It is often claimed that at the same time he adopted a family motto:
Deus creavit, Linnaeus disposuit [Latin]
God created, Linnaeus organized [English]
Gud skapade, Linné ordnade [Swedish]
Gott erschuf, Linné ordnete [German]
This claim is repeated around the internet, almost always attributing the words directly to the man himself: Deus creavit, Linnaeus disposuit he liked to say (Smithsonian Institution); Deus creavit, Linnaeus disposuit he took as his motto (Harvard University); Deus creavit, Linnaeus disposuit was how Linnaeus himself summed up his lifetime achievements (Uppsala University; and Svenska Linnésällskapet — the Swedish Linnaean Society).

The motto has been used both to mock him for his presumptuousness and to praise him for his piety. Primary references for this alleged motto are, however, conspicuously absent from any of the web sites, and our search of the literature, as well as consultation with Linné experts, have failed to present any evidence that he ever used this motto himself.

In the standard Linné biography of Fries (1903), it is simply referred to as an "illuminating epigram which admiring contemporaries used" (see Jackson 1923), which does not explain how it came to be attributed to Linnaeus, nor where it come from.

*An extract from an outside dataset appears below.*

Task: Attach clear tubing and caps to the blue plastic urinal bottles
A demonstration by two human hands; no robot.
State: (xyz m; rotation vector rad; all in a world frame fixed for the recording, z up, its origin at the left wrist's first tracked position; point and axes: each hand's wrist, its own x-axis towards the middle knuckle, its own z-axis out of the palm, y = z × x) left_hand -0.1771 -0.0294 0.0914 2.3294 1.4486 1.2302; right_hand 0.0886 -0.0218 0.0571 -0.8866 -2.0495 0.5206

FV Hope (Anon. 1843) suspected it had originated as an act of malice. Although it has been used to that end by his adversaries, it was originally meant to express awe and admiration.

As far as we can determine, the first English-language use of the motto appears as the frontispiece of this book:
The Life of Sir Charles Linnæus, Knight of the Swedish Order of the Polar Star, &c, &c.
to which is Added a Copious List of His Works, and a Biographical Sketch of the Life of His Son

By D.H. Stoever, Ph.D.
Translated from the original German
By Joseph Trapp, A.M.
B. and J. White, Fleet Street, London

As you can see, the motto is used as a banner situated directly below the coat of arms of Linné, and to all appearances is a part of it, with a portrait in profile above. This gives the impression that the words were coined by Linné himself (as was the case for the coat of arms).

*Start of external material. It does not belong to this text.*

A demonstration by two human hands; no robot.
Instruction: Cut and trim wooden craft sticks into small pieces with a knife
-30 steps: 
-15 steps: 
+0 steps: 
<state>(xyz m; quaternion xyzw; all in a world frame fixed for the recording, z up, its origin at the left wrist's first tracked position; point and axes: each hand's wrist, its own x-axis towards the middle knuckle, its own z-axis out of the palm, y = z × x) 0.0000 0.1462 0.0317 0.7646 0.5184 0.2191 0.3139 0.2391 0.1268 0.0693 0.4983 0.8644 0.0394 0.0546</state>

However, the original German-language version of the book reveals a very different situation:
Leben des Ritters Carl von Linné
Nebst den biographischen Merkwürdigkeiten seines Sohnes, des Professors Carl von Linné
und einem vollständigen Verzeichnisse seiner Schriften, deren Ausgaben, Übersetzungen, Auszüge und Commentare

von Dietrich Heinrich Stöver, Doctor der Philosophie
Benj. Gottl. Hoffmann, Hamburg

The frontispiece has the alleged motto flanking the coat of arms of Linnaeus, rather than being part of it. This makes all the difference to the interpretation. The portrait, incidentally, is a poor copper engraving, drawn from a plaster medallion by Inländer from 1773 (cf. Tullberg 1907).

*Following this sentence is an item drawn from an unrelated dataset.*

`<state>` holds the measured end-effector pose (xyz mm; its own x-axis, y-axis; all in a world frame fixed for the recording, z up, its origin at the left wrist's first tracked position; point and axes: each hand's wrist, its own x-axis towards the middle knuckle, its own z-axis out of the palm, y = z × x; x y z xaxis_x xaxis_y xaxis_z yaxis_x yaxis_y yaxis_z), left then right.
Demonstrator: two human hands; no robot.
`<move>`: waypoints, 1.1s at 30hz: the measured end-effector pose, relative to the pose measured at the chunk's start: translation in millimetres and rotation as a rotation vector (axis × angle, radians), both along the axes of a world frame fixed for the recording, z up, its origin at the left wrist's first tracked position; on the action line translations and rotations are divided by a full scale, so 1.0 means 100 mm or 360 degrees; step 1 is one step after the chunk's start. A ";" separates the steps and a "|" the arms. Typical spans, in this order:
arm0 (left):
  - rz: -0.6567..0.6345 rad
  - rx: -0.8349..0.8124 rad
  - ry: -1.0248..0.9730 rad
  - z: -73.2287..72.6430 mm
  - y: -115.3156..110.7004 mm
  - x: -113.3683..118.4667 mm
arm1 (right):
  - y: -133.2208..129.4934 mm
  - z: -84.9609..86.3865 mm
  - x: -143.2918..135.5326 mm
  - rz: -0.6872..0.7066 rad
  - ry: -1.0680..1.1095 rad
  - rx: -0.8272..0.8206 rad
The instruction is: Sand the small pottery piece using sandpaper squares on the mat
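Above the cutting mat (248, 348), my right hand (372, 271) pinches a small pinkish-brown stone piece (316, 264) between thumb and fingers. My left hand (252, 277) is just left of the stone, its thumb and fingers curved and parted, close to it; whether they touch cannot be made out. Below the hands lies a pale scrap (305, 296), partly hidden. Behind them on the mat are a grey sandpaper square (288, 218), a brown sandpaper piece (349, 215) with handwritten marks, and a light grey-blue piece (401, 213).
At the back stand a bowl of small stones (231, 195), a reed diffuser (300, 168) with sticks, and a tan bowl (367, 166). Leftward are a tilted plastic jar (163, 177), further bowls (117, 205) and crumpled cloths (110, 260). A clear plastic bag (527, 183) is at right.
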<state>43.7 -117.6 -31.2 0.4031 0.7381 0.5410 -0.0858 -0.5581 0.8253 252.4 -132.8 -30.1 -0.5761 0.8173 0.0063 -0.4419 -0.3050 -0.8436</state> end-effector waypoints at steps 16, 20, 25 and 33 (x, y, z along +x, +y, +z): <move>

Stöver reveals his source for the words in his 1792 preface:
Das Motto unter dem Bildnisse Linné's [...] wird hoffentlich mit der Religiosität keines Lesers in Collision kommen. Es rührt von einem Manne her, der ein langer Freund des Vestorbnen war.
However, in the 1794 English translation, "langer Freund" is embellished to the point of confusion:
The motto beneath the portrait of Linnaeus [...] will not, it is humbly presumed, offend the religious opinions of any reader. It originates with a man who has lived many years in the closest ties of intimacy with the deceased.**
Whoever devised it, it seems probable that this phrase is a post-Linnéan laudation communicated to Stöver orally or by letter. At any rate, it do not appear in print until 14 years after Linné's death.

This may seem like a rather harmless "factoid", but it highlights how easily erroneous beliefs can be established, even in a scientific environment.

Other myths

This brings us to a second myth, a misconstruction of the very core of Linné's views on classification, which has seriously distorted how the development of 18th century systematics is perceived. The widely held picture of Linné as an Aristotelian Essentialist, classifying nature by Medieval Scholastic Principles of Logical Division, dates from the work of Cain (1958; see Winsor 2006), and was uncritically accepted by several influential authors, such as Mayr (1982) and Futuyma (1998). But this is like stating that Darwin was a creationist!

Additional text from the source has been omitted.